Exercise:
Copy every record exactly.
= Beginning of Section =
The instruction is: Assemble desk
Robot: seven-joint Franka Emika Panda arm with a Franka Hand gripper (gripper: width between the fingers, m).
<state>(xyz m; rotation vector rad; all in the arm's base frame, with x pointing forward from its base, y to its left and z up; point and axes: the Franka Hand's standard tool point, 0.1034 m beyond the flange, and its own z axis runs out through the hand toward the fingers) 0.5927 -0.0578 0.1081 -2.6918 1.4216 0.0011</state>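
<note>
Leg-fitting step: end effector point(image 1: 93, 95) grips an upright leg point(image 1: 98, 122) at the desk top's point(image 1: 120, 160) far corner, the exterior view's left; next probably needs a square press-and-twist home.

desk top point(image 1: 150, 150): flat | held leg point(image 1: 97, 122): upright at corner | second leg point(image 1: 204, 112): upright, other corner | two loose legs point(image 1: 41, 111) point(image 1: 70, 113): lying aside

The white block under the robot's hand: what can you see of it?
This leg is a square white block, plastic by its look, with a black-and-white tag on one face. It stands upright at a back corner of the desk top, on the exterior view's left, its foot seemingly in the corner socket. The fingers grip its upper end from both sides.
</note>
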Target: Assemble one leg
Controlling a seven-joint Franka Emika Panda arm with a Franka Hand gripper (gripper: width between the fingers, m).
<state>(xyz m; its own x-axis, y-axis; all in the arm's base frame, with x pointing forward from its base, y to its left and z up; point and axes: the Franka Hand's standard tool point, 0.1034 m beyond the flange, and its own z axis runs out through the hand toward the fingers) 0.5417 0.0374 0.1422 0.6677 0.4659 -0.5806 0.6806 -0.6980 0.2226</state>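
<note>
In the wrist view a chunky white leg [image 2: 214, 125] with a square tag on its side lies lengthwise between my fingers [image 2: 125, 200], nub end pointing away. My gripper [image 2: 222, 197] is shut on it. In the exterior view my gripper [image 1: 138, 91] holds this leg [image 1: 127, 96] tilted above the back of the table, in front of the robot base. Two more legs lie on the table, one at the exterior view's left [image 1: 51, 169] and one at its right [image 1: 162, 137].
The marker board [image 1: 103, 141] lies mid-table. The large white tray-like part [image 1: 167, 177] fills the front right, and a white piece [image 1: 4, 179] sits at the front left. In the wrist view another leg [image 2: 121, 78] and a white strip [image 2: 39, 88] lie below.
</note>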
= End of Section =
Finished task:
The instruction is: Assemble desk
Robot: seven-joint Franka Emika Panda arm with a Franka Hand gripper (gripper: width between the fingers, m).
<state>(xyz m; rotation vector rad; all in the arm's base frame, with x pointing forward from its base, y to its left and z up; point and axes: the Franka Hand's standard tool point, 0.1034 m beyond the flange, and its own z axis runs out through the hand toward the fingers) 0.5927 -0.0578 0.1081 -2.6918 1.4216 0.0011</state>
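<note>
Leg-fitting step: end effector point(image 1: 93, 95) grips an upright leg point(image 1: 98, 122) at the desk top's point(image 1: 120, 160) far corner, the exterior view's left; next probably needs a square press-and-twist home.

desk top point(image 1: 150, 150): flat | held leg point(image 1: 97, 122): upright at corner | second leg point(image 1: 204, 112): upright, other corner | two loose legs point(image 1: 41, 111) point(image 1: 70, 113): lying aside

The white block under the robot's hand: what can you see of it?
This leg is a square white block, plastic by its look, with a black-and-white tag on one face. It stands upright at a back corner of the desk top, on the exterior view's left, its foot seemingly in the corner socket. The fingers grip its upper end from both sides.
</note>
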Target: Assemble one leg
Controlling a seven-joint Franka Emika Panda arm with a Franka Hand gripper (gripper: width between the fingers, m).
<state>(xyz m; its own x-axis, y-axis; all in the arm's base frame, with x pointing forward from its base, y to its left and z up; point and axes: the Franka Hand's standard tool point, 0.1034 m beyond the flange, and its own z axis runs out through the hand toward the fingers) 0.5417 0.0374 0.1422 0.6677 0.4659 -0.5806 0.6806 -0.6980 0.2226</state>
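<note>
In the wrist view a chunky white leg [image 2: 214, 125] with a square tag on its side lies lengthwise between my fingers [image 2: 125, 200], nub end pointing away. My gripper [image 2: 222, 197] is shut on it. In the exterior view my gripper [image 1: 138, 91] holds this leg [image 1: 127, 96] tilted above the back of the table, in front of the robot base. Two more legs lie on the table, one at the exterior view's left [image 1: 51, 169] and one at its right [image 1: 162, 137].
The marker board [image 1: 103, 141] lies mid-table. The large white tray-like part [image 1: 167, 177] fills the front right, and a white piece [image 1: 4, 179] sits at the front left. In the wrist view another leg [image 2: 121, 78] and a white strip [image 2: 39, 88] lie below.
</note>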

No further answer is expected.